GRAY MATTERS

News, observations, stray thoughts + medically supervised brain drainings about our city



Public Execution Is One Sweeps Season Away


In the category of forehead-smacking quease-maker, from the R-J:


"Reality Series Pitched For Nevada Prison."


Apparently, a slow-season Legislative committee "approved further discussions" about shooting a weekly program called (we couldn't make this up:) inCARcerated, which would follow inmates who restore classic cars for private citizens in a work program.


From the R-J: "The tagline for a promotional video of the show shown to the committee says: 'inCARcerated. In this garage, they have nothing but time.'"




Everything You Always Wanted to Hear About Sex But Were Afraid to Listen to for Fear of Getting Aroused in Public


Or, put another way: "Sin City's Summer Sizzlin' Sex Series," a dose of theatrical Viagra in the form of seven hours of play readings celebrating The Nasty. Produced by locally-based Impulsive Theatre Productions and set for 3 to 10 p.m. on August 28 at Las Vegas Little Theatre, the naughty marathon includes Jeff Gould's It's Just Sex, about three couples into swinging (praised on the Impulsive press release as "better than therapy and a lot more fun" by that legendary theater savant, Leeza Gibbons). Also expect readings from Lolita, The Vagina Monologues and Private Parts (because Howard Stern is our era's Eugene O'Neill). It's free for those 18 and older, and reservations are suggested. Put on a condom and call 387-3890.




Ouch!!!!



"Sitting at a waterfront steakhouse at the newest and most expensive Strip resort, indulging in a fabulous meal, we concluded that Steve Wynn did, indeed, build the finest resort in town. It has an elegant casino, matchless dining, a fine art gallery, a gorgeous theater, opulent guest rooms, an impeccable staff. But enough about the Bellagio."



—L.A. Times writer Tom Gorman on his visit to Wynn Las Vegas.


Gorman's low points: paltry atrium; everything's for sale (even the pillows you sleep on); the look-but-don't-touch Ferrari dealership; the music scene. ("I found a DJ playing music, hordes of folks drinking and lounging like turtles on toadstool-like platforms in the pool.")


Gorman's high points: view from the room; the Le Reve show; good food.




From the Hyped Hyperbole Department



"The program is exciting to watch, and it is going to shatter a lot of stereotyped images about Nevada. TV viewers from Las Vegas to Little Rock and Reno to Rochester will see these men and women rock-climbing, whizzing around on Jet Skis, four-wheeling, mountain biking, snow-shoeing, sandboarding and kayaking. Seeing real people with ordinary day jobs doing extraordinary adventures on beautiful Nevada landscape will surprise many viewers."
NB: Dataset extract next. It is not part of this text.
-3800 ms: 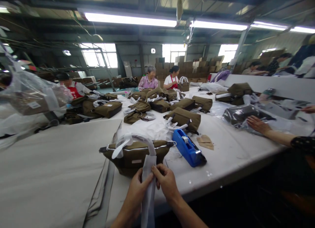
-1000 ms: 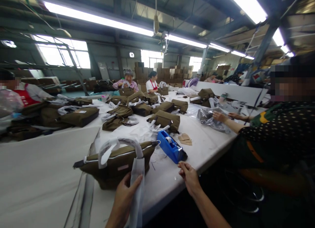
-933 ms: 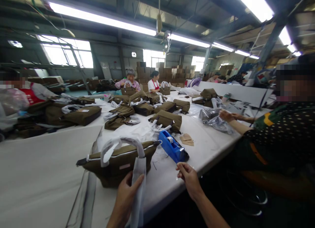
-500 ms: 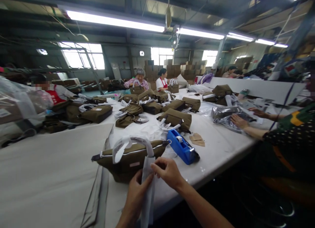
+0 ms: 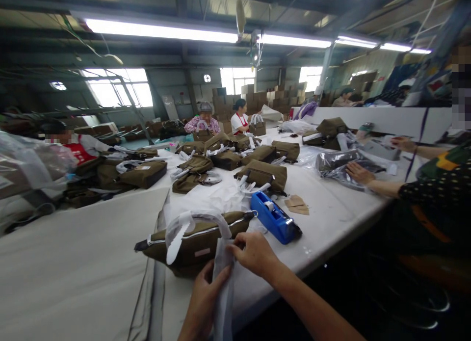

—Lt. Gov. Lorraine Hunt on the premiere of Nevada Passage, an outdoor adventure reality show.




We're Canceling Our Subscription ... Now


Forbes magazine recently came out with a couple of lists, both featuring Las Vegas. We managed to make the top 10 Best Places to be Rich, coming in at No. 6, though we suspect the Forbes staff did their research from their desks. Our clue is this line about the No. 3 city, San Francisco: "... its days of being hipster heaven are long gone as today you need plenty of bucks to live here." There's no denying Frisco is more costly than Vegas, but the homeless, gangs and disaffected youth seem to be doing just fine. Aspen and Palm Beach were No. 1 and 2, respectively.


Our lower cost of living, and top-rated job growth helped us in the business mag's other list, Best Cities for Singles—but not enough. We placed an embarrassing No. 25 out of 40, wedged between puritanical Salt Lake City and hedonistic New Orleans. We only ranked 39 in Culture, which is fair enough when pro sports-team ownership is a criterion. Under Coolness, a measure of "creative workers," we managed to bring our score up to 25 but last time we looked, scientists and teachers weren't harbingers of hipness. (That category was tallied by—no surprise—academic wonks.) But we were shocked at only meriting 22 under Nightlife. The reason? Forbes counted the raw number of restaurants, bars and clubs in each area. OK, fine, leave quality out of the equation and New York has more greasy diners and rundown bars.


What city won out, you ask? Why, the Denver-Boulder area, of course. Ah well, what do you expect when a magazine bases its Living Cost on the price of a Pizza Hut pizza, a movie ticket and a six-pack of Heineken. In Denver and Boulder, that's the life of Riley!